I wanted to respect Emily’s privacy, so I kept quiet about what was happening, but yesterday, after the memorial service, Emily said she wanted me to share Matt’s memory. He was a beautiful person, the best kind of person, and I agree— his memory should be shared as widely as possible. Everyone could benefit, even strangers, from the gift that knowing Matt has brought to the lives of his family and friends.

Today happens to be mine and Mike’s 10 year anniversary. We went out for breakfast and we discussed what about Matt we could incorporate into our own lives to improve upon ourselves. Matt was brilliant and inventive which are both tough characteristics to emulate, but he was also exceedingly kind, interested in people, an adoring husband and a wonderfully engaged father. Mike said that if he had to pick one thing, it would be that he wanted to try to see things through the lens of Matt’s optimism. I said that I wanted to find more ways to make special gestures to the people I love.
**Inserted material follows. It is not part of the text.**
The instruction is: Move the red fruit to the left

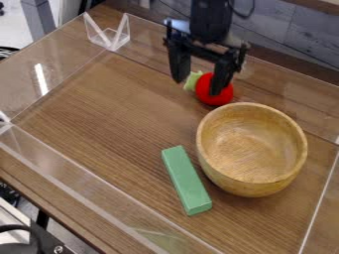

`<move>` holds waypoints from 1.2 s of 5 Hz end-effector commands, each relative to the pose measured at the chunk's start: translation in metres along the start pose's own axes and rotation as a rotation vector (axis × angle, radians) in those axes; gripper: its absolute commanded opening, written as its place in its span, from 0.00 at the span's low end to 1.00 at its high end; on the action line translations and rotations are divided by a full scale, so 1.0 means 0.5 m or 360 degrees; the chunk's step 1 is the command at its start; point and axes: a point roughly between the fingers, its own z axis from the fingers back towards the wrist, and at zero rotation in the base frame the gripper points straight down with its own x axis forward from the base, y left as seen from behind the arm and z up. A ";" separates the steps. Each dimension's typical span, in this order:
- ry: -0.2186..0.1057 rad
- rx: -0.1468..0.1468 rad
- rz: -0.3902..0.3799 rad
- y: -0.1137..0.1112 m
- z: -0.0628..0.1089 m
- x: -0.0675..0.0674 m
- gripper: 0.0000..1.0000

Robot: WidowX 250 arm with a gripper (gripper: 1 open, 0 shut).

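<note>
Just beyond the wooden bowl [252, 149], the gripper [200, 71] hangs open over the red fruit [213, 89], whose green top points away from the bowl. The green block [185, 181] lies flat beside the bowl, on its near side toward the picture's left.
</note>
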 end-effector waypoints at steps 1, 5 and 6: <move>-0.0058 0.0001 -0.0012 -0.005 0.007 0.011 0.00; -0.0225 -0.0037 0.0042 0.060 0.116 -0.005 0.00; -0.0254 -0.0047 0.0042 0.081 0.140 -0.009 0.00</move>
Matt’s memorial service was a celebration of his life with so many family members and close friends making meaningful contributions in unique ways. There were funny stories told, a beautiful song sung and a video that for a brief moment, brought Matt back to life. Matt co-owned a company that put on business conferences and I like to think that he would have been very pleased that his memorial service was a multimedia presentation. It was also a great testament to Matt (and to Emily) that all of these wonderful people, almost 200 people, gathered in one room for something so special.

There were many speeches given yesterday, from family, childhood friends and work colleagues, revealing new anecdotes and insights to Matt’s character with each one.  But the only perspective I can really share is my own. So, below, is the speech I gave about the impact that Matt’s life had on me and my family.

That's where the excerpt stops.